最近も一緒に国産ザーサイの視察へ行くなど、生産者を大切にするという哲学は息子の大地さん(4代目)にも受け継がれている。

「父も『あと5年で引退かな』とか言ってるので、それまでに北海道から沖縄まで日本中の生産者さんを一緒に巡りたいなって思ってます。けっこう大変だと思うんですが、それはやりたいですね」

「背伸びはするな、地に足つけろ」
代々守られてきた言葉

その上質な味わいが人気の『江戸前一番摘み生のり佃煮』は、千葉県富津で4代にわたって海苔養殖を営む「鈴藤丸」の鈴木和正さんから仕入れている。使われるのは、やわらかみがあり、旨味が深い「一番摘みの生海苔」だけだ。

なにげない会話からも、お互いへの信頼とリスペクトが感じられる。

 

佃煮の世界では、ときに驚くようなブームで大ヒット商品が生まれたり、注文が倍々ゲームで増えていくような “流れ” があるという。

「だからこそ、先代(2代目)からよく言われたのが、あんまり背伸びをするなってこと。大きい会社と取り引きしたり、無理して背伸びばかりしていくと、必ずどこかで歪みが出てくるということ。でもこうやって地に足つけて生産者さんと話していくとね、次の世代に何をつないでいくべきか気づけると思うんですよ」 

アプローチは違うかもしれない。
でも「もっといい会社に」という想いは同じ。

遠忠食品の本社があるのは日本橋だが、数々のヒット商品を支えてきた自社工場は、埼玉県・越谷にある。

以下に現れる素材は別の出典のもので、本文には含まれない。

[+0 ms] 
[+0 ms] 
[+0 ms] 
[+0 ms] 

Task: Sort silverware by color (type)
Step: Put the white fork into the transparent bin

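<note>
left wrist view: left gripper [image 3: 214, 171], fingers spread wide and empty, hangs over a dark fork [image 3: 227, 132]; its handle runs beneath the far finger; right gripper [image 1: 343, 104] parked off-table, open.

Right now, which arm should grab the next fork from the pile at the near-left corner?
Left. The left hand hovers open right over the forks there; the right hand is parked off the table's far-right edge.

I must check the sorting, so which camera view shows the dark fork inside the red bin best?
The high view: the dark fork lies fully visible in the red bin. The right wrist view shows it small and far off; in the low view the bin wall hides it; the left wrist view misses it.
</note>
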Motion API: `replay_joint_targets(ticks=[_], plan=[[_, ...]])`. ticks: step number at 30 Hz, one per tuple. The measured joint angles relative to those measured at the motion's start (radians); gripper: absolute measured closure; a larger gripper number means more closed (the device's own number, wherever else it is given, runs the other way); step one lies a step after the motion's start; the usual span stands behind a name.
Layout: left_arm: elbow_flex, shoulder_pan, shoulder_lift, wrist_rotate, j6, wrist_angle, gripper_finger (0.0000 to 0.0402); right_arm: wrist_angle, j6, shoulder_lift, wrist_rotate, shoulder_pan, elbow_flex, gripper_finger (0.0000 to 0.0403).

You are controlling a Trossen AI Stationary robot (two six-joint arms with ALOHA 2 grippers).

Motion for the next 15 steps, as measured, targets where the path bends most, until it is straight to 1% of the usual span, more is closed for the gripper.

息子の大地さんは、ここの指揮を任されているという。じつは父の一晃さん、一度も「うちの会社を継いでほしい」といった話はしてこなかったそうだ。

「だから嬉しかったですよ。自分から言ってきてくれて、今も一生懸命改革しようと頑張ってくれていますから。僕はもう長くやってるせいで固定観念が強いし、パソコンもダメ。僕がやってこれなかったことを短期間でやってくれてると思います。これから新しい佃煮屋さんが誕生することはほぼない。やるべきことをやっていけば、まだまだいい会社になると思いますよ」

一度は一般企業に就職したという、大地さん。

「社会に出たからこそ、僕が継がないことで1つの会社を畳むことになるもったいなさを感じました。今は長期的に見てもこの会社でやりたいことがたくさんあります。従業員さんの給与や待遇も改善したいし、工場も新しくしたい。父がすごいなと思うのは、本当にタフなところ。その元気さが取り引き先との話し方や接し方にも出るし、相手にも熱意が伝わっている。僕も見習いたいです」

親子2人で話すときは、昔話より、未来の話。

「もっといい会社にしたい」という想いは同じだ。

今年もやってくる、父の日。
お互いを想う、ちょっと贅沢な時間

「やっぱり僕らはずっと日本橋でやってきて、東京の街にお世話になってますから、東京に恩返ししたい想いが強いんですよ。今も『メイドイン東京の会』というのを立ち上げて、東京の食の未来を見つめ直していく活動をしています」

そんな遠忠食品の “おつかれビール”はもちろん、素材と製法にこだわり続ける東京生まれのプレミアムビール「ヱビスビール」だ。

江戸前の佃煮を肴に、130年以上前から江戸にルーツを持つヱビスビールで、久々の親子の時間。

「あぁ、うまい」

「ね」

「海苔の出来もいいな」

「そういえばこの間の件だけど……」

 

飲みの席でも、つい仕事の話が続いてしまう。

これからは、佃煮の新しい楽しみ方も提案していきたいというおふたり。

食卓で白いごはんが減っているから、そのまま佃煮の消費も減るのではなく、ひとつの調味料のように使うこともできるし、アレンジレシピを考えたら無限にアイデアが広がってくる。

もちろん、お酒の肴としても優秀だ。

「体にいい原料と調味料しか使っていませんから」

そのこだわりこそが、遠忠食品がこれからも日本人に大切にされていくべき理由だ。